**Requirement**
Each entry below should be output exactly, apart from its images.

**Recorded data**
* * * * *
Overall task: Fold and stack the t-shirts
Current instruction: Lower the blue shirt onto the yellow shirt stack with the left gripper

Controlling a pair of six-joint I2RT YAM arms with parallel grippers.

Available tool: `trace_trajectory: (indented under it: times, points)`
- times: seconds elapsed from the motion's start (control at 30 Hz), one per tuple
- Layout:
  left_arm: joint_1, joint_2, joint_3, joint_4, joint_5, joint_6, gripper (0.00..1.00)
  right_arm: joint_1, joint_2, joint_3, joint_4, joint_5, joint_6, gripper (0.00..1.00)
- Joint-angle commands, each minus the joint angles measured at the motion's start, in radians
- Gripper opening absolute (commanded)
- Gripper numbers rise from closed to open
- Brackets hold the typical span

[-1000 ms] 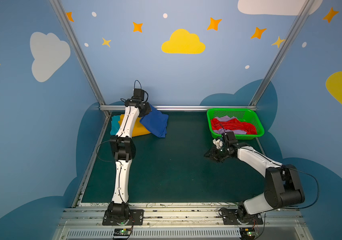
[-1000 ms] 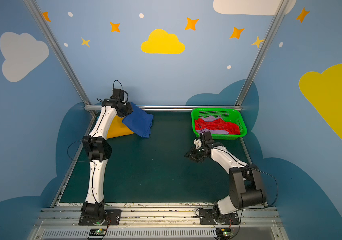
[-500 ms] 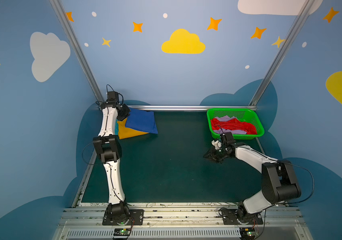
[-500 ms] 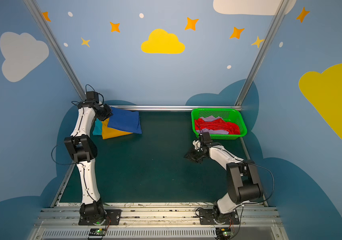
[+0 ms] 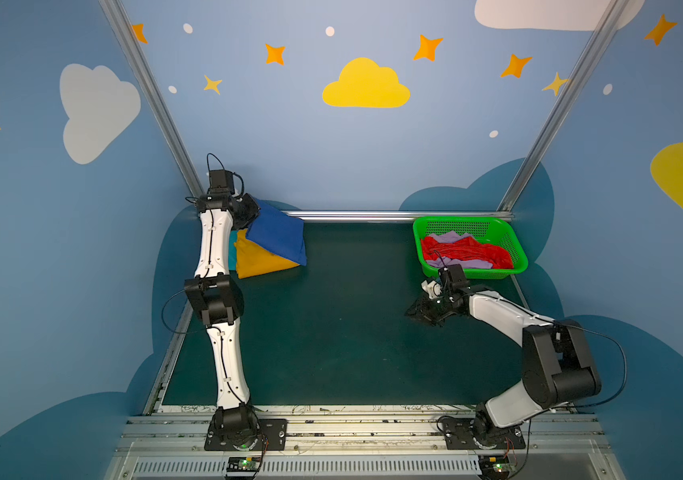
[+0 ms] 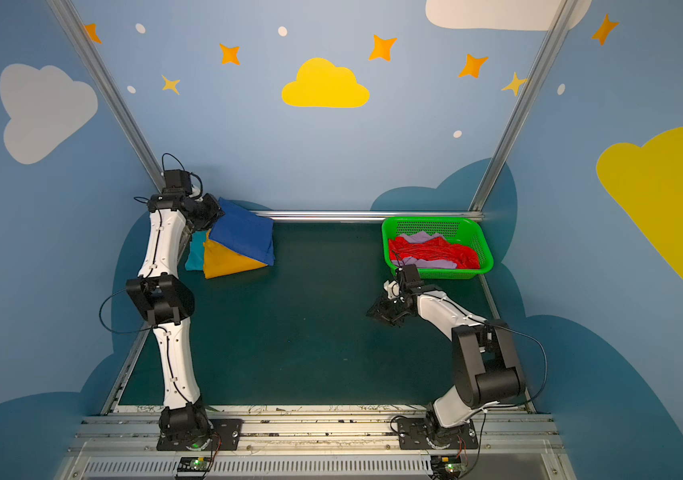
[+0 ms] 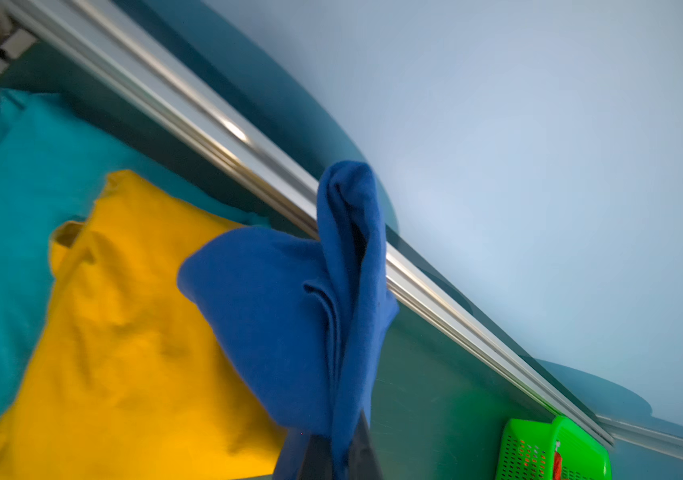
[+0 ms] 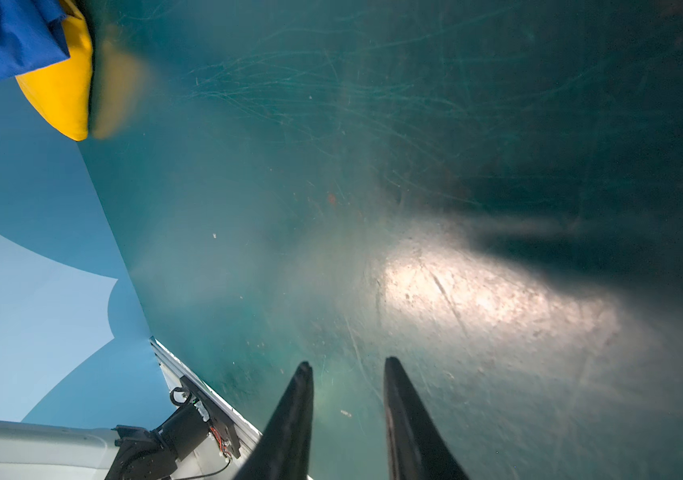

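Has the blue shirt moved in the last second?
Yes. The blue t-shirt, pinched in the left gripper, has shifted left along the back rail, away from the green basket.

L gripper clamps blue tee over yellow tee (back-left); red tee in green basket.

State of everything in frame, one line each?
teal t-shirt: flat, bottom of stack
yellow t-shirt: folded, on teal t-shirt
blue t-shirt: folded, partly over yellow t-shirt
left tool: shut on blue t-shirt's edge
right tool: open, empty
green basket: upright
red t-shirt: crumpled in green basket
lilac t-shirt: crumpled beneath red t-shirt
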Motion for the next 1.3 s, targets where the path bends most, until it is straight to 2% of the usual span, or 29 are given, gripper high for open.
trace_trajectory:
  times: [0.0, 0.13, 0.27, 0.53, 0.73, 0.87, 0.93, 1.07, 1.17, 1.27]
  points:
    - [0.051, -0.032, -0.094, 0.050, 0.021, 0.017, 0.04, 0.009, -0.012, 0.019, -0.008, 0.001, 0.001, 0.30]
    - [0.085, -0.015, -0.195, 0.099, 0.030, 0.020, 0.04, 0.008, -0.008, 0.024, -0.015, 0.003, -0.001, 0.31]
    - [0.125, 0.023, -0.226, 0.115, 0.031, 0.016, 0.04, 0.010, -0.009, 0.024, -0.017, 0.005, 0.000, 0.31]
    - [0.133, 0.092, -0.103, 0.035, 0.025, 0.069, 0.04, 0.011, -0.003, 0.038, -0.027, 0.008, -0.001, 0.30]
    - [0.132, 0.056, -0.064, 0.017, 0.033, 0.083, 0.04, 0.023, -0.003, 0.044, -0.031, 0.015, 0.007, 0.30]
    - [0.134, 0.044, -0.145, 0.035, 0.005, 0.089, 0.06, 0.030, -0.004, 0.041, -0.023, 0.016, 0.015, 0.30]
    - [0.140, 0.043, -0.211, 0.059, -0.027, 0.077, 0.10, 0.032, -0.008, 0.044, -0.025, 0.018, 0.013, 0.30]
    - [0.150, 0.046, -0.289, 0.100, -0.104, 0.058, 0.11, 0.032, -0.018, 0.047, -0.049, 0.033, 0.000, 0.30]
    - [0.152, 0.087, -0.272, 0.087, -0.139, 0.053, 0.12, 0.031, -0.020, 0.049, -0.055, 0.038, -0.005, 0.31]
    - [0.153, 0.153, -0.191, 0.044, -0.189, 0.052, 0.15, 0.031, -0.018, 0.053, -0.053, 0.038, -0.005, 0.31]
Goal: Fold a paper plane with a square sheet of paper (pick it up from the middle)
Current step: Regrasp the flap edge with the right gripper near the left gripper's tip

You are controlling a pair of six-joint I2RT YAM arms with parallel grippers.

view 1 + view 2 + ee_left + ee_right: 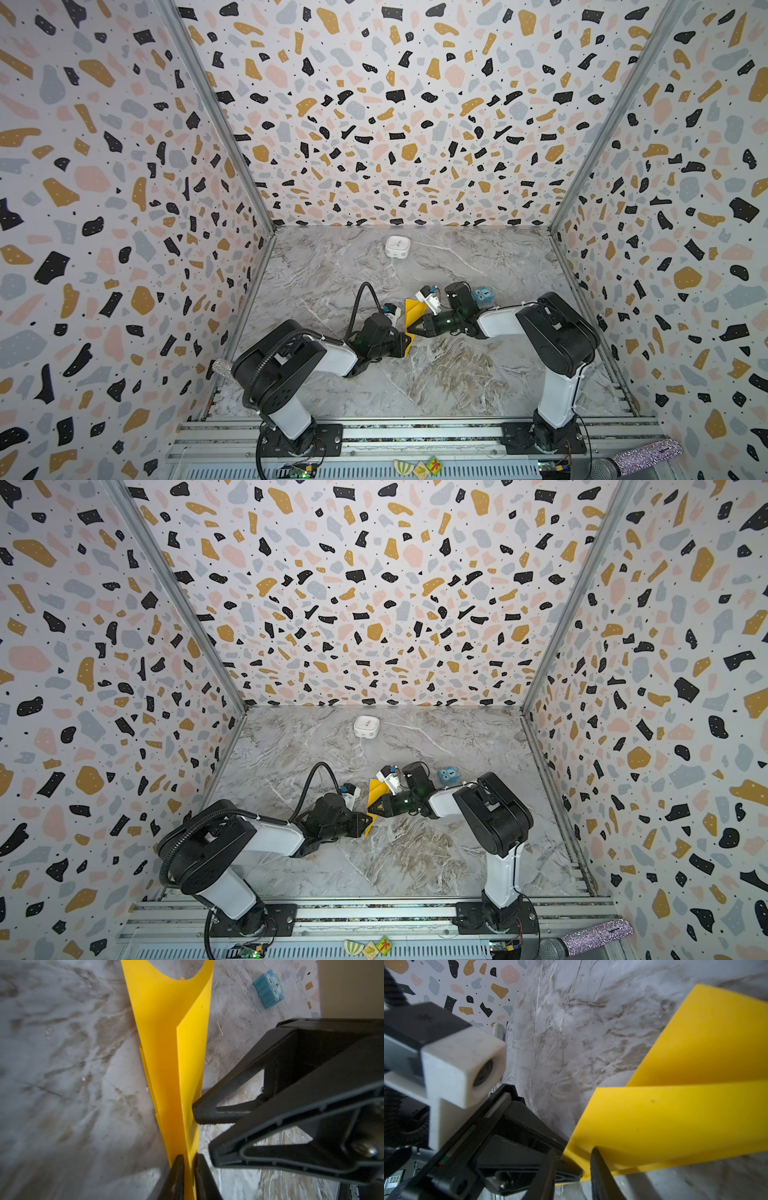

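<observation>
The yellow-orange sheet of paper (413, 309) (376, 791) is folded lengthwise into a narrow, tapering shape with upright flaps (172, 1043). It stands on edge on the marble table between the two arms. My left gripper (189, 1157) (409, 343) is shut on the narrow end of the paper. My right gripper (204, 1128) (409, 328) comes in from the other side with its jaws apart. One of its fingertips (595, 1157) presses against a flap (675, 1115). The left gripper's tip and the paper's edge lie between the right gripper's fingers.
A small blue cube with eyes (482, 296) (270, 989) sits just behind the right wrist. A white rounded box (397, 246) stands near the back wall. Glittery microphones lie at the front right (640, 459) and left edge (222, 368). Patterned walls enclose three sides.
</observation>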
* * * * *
**Exercise output**
Overall task: Fold and stack the t-shirts
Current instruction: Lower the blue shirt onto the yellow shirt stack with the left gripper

Controlling a pair of six-joint I2RT YAM arms with parallel grippers.

Available tool: `trace_trajectory: (indented under it: times, points)`
- times: seconds elapsed from the motion's start (control at 30 Hz), one per tuple
- Layout:
  left_arm: joint_1, joint_2, joint_3, joint_4, joint_5, joint_6, gripper (0.00..1.00)
  right_arm: joint_1, joint_2, joint_3, joint_4, joint_5, joint_6, gripper (0.00..1.00)
- Joint-angle commands, each minus the joint angles measured at the motion's start, in radians
- Gripper opening absolute (commanded)
- Gripper numbers rise from closed to open
- Brackets hold the typical span

[-1000 ms] 
[-1000 ms] 
[-500 ms] 
[-500 ms] 
[+0 ms] 
[+0 ms] 
[+0 ms] 
[+0 ms] 

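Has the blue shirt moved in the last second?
Yes. The blue t-shirt, pinched in the left gripper, has shifted left along the back rail, away from the green basket.

L gripper clamps blue tee over yellow tee (back-left); red tee in green basket.

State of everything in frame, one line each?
teal t-shirt: flat, bottom of stack
yellow t-shirt: folded, on teal t-shirt
blue t-shirt: folded, partly over yellow t-shirt
left tool: shut on blue t-shirt's edge
right tool: open, empty
green basket: upright
red t-shirt: crumpled in green basket
lilac t-shirt: crumpled beneath red t-shirt
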Motion for the next 1.3 s, targets where the path bends most, until it is straight to 2% of the usual span, or 29 are given, gripper high for open.
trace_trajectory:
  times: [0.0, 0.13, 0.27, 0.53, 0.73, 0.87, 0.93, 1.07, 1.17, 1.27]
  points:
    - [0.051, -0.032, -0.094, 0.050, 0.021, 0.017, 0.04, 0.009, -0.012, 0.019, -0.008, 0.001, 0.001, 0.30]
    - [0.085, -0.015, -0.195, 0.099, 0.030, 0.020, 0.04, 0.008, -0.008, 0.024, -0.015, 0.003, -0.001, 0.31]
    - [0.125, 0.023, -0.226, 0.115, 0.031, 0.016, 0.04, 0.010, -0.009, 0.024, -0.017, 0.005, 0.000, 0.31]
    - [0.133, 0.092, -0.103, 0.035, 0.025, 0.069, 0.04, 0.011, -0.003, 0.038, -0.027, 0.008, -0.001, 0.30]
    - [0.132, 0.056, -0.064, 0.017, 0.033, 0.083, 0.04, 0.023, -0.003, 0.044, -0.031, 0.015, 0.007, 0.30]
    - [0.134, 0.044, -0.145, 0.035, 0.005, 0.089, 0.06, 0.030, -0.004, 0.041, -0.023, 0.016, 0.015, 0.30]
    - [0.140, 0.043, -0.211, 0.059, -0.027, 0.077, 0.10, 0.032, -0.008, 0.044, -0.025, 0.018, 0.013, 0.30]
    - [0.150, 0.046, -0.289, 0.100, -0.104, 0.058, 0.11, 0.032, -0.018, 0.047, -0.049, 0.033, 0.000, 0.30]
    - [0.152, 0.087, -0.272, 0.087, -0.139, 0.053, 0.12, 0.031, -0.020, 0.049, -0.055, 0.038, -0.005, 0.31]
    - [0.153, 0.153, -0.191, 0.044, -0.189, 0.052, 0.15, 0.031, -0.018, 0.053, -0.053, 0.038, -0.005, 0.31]
Goal: Fold a paper plane with a square sheet of paper (pick it up from the middle)
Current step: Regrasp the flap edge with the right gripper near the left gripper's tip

You are controlling a pair of six-joint I2RT YAM arms with parallel grippers.

view 1 + view 2 + ee_left + ee_right: 

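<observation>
The yellow-orange sheet of paper (413, 309) (376, 791) is folded lengthwise into a narrow, tapering shape with upright flaps (172, 1043). It stands on edge on the marble table between the two arms. My left gripper (189, 1157) (409, 343) is shut on the narrow end of the paper. My right gripper (204, 1128) (409, 328) comes in from the other side with its jaws apart. One of its fingertips (595, 1157) presses against a flap (675, 1115). The left gripper's tip and the paper's edge lie between the right gripper's fingers.
A small blue cube with eyes (482, 296) (270, 989) sits just behind the right wrist. A white rounded box (397, 246) stands near the back wall. Glittery microphones lie at the front right (640, 459) and left edge (222, 368). Patterned walls enclose three sides.
</observation>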

This finishes the answer.